Тибо усиленно закивал еще до того, как Бланка ответила — то ли и сам ощутил неудобство момента (ах, ну и, как назло, здесь еще эти несчастные де Шонсю!), то ли ему впрямь понравился придуманный Луи оборот, и графу не терпелось облачить его в рифму. Бланка взглянула на хозяев Монлери.
— Прошу извинить нас, господа.
— О, как будет угодно вашим величествам, — мадам де Шонсю уже приседала в неуклюжем деревенском реверансе, а ее потливый супруг кланялся, пыхтя, и пятился к выходу. С Плесси Бланка обменялась лишь молчаливым взглядом, и та, встав и поклонившись, так же молча удалилась вслед за остальными. Она вышла последней и встала на страже у двери, дабы обезопасить разговор короля с его матерью от присутствия нежелательных свидетелей.
Когда они остались вдвоем, Бланка сказала:
— Луи, вы опять допустили ошибку. Знаете, какую?
— Какую, матушка?
— Очень скверно, что я должна указывать вам на это сама. Вам надлежало сказать не «могу ли я говорить с вами», а «мне угодно говорить с вами». В присутствии посторонних вы не сын мне, а король, вы не можете спрашивать у меня позволения, но только повелевать мной, как вашей подданной. Я ведь множество раз говорила вам это, Луи. Не так ли?
— Так, — ответил он, заливаясь краской. У него такая белая и тонкая кожа, у ее мальчика. По весне нос и скулы у него покрываются крошечными пятнышками веснушек, которые становятся очень заметны, когда он вспыхивает — а это случалось часто, потому что, при всей своей скрытности и замкнутости, Луи совсем не умел скрывать свои чувства. Плохая черта для короля — и очень трудно будет изменить ее теперь, когда он уже почти вырос. Подобные вещи следует исправлять в раннем детстве, но в раннем детстве Луи еще не был будущим королем. Он был просто Луи, ее Луи, любимейшим из всех ее детей.

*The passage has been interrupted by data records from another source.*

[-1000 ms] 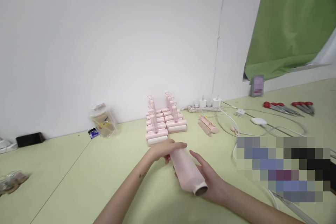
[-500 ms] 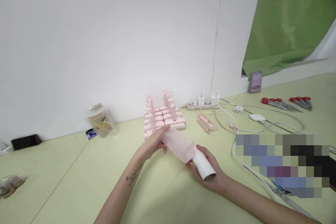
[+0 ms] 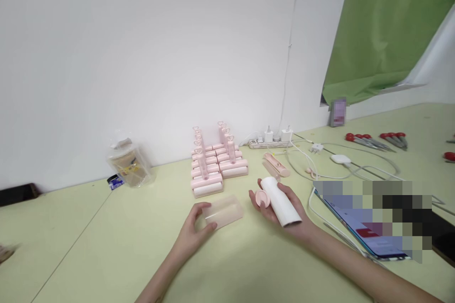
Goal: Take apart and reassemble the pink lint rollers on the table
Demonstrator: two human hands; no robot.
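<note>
My left hand grips one end of a translucent pinkish plastic cover, thumb at the near edge and fingers at the far one. The cover lies on or just above the table. In my right hand is a white lint roll, tilted, its hollow lower end towards me. A round pink end cap is held by the same hand's fingertips, beside the roll. Beyond the hands stand two rows of pink lint rollers, with clear handles topped by heart-shaped loops.
A pink holder part and a power strip lie behind my right hand. White cables and a phone are at the right. Red-handled tools lie farther back. A bagged brown item stands left, against the wall.
The plastic cover has come apart from the white roll. My left hand has lowered it towards the table, while my right hand keeps the roll, with the pink cap now showing. The view has shifted slightly right.
</note>
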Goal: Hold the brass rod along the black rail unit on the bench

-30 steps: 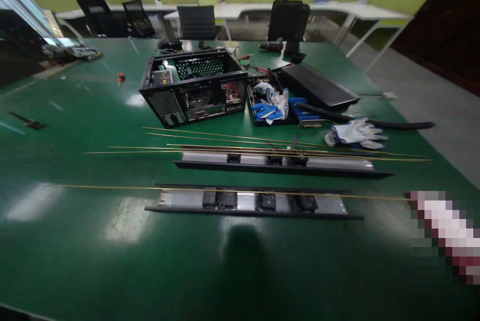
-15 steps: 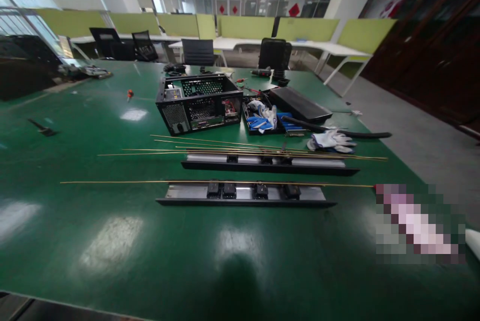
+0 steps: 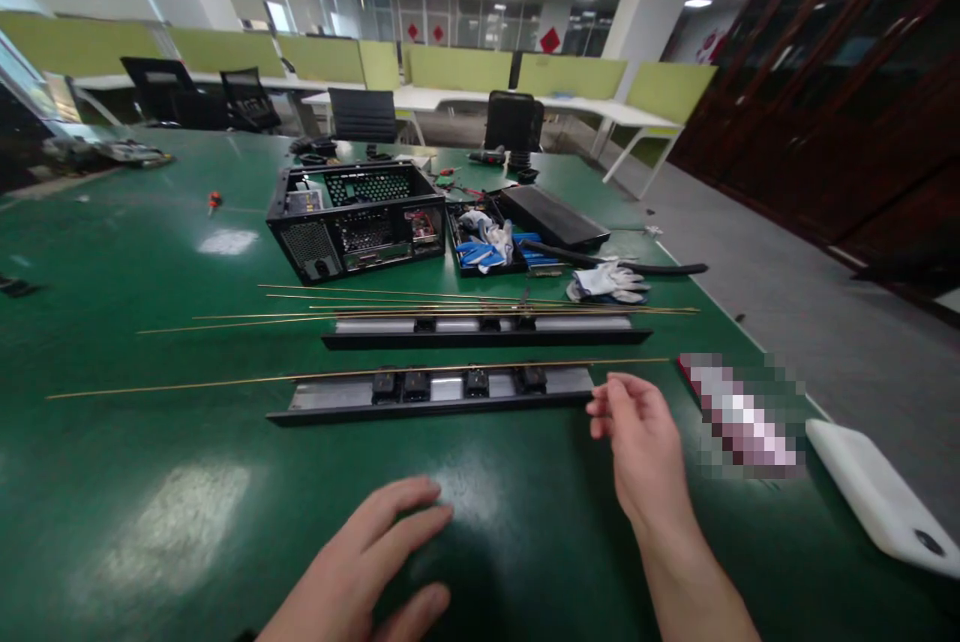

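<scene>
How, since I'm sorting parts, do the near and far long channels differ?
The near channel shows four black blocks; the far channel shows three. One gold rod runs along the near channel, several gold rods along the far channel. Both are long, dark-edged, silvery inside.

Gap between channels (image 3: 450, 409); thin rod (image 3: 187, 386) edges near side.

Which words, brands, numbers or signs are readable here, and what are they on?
None can be read.
Red diamond in the background: any writing is too small to read.
Black computer case: no legible lettering.
Nearer metal channel: no legible markings.
Pinkish item beside the right hand: pixelated, unreadable.
</scene>
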`<state>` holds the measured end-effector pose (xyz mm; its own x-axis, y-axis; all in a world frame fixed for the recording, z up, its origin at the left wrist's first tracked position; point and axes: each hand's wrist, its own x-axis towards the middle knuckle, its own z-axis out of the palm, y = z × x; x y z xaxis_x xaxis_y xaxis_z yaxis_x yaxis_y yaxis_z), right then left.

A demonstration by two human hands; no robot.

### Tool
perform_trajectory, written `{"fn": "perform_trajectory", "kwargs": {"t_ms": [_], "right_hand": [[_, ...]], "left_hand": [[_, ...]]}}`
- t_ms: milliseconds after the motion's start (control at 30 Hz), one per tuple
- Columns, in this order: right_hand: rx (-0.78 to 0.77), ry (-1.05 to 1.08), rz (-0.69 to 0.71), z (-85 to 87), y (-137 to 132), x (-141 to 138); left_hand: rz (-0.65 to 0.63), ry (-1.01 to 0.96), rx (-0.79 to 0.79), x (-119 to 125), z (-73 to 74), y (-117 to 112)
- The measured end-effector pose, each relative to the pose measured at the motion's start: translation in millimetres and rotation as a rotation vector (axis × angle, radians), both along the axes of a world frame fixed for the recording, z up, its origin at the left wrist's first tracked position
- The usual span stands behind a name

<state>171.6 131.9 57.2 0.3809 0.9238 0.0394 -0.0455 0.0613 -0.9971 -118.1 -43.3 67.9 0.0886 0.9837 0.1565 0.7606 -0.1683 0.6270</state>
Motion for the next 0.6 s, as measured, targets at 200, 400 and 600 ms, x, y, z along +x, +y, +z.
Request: {"fn": "perform_trajectory", "kwargs": {"t_ms": [200, 400, 600], "right_hand": [[-0.077, 0.023, -0.027, -11.5, 40, 5], [-0.199, 0.159, 0.017, -4.0, 55, 16], [-0.286, 0.249, -0.018, -3.8, 59, 22]], "left_hand": [[-0.013, 0.162, 0.18, 63, -6.9, 68], [-0.03, 0.278, 0.215, 85, -17.4, 91], [0.023, 0.348, 0.258, 94, -24.5, 102]]}}
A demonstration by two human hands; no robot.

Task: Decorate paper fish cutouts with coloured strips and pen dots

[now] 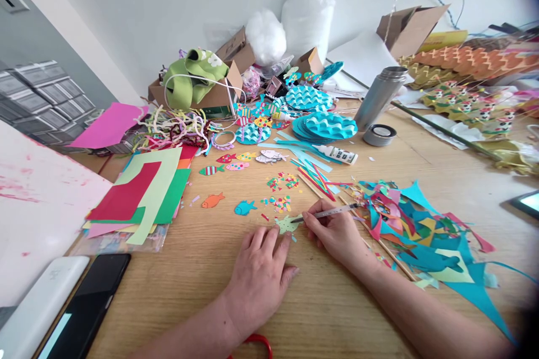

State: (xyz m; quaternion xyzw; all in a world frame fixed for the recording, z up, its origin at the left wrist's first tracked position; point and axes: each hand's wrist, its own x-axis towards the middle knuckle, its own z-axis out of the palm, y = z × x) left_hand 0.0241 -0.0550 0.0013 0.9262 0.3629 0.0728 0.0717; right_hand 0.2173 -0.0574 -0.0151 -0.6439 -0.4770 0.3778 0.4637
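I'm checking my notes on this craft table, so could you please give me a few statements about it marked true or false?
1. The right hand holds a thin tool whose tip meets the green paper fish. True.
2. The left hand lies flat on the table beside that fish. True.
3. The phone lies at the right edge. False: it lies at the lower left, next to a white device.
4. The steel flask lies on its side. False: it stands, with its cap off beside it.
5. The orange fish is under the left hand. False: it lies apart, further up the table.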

Бланка вздохнула и протянула руку, уже не тем церемонным жестом, что несколько минут назад.
— Идите сюда.
Он подошел и привычно сел на ступеньку возле ее ног, и она запустила пальцы в его непослушные, густые волосы, глядя на него сверху вниз. Как ни странно, она мало видела его в последнее время — слишком была занята приемом вражеских послов и ублажением ненадежных союзников. Таким образом, Луи был полностью предоставлен себе — и брату Жоффруа де Болье, который остался при них именно по настоянию ее сына. Впрочем, после предательства предыдущего исповедника, продавшегося Моклерку, их семье все равно был нужен новый духовник — и Бланка подумала, что на первое время монах, с которым они бежали из Реймса, вполне сгодится. Но «первое время» затянулось — теперь Луи целыми днями просиживал с братом Жоффруа в своих покоях, изучая катехизис. Не то чтобы Бланке это не нравилось, вовсе нет — она была доброй католичкой и детей своих растила ревностными христианами. Но Луи был заперт в Монлери, он совсем не бывал на свежем воздухе, потому что Бланка боялась выпускать его за стены замка для верховых прогулок, а для игр и физических тренировок у него здесь не было товарищей достаточно высокого происхождения. Если Луи Капет, сын Людовика Восьмого, еще мог проводить время в забавах с сыновьями мелкопоместных виконтов и графов, то король Людовик Девятый даже в изгнании не мог опуститься так низко.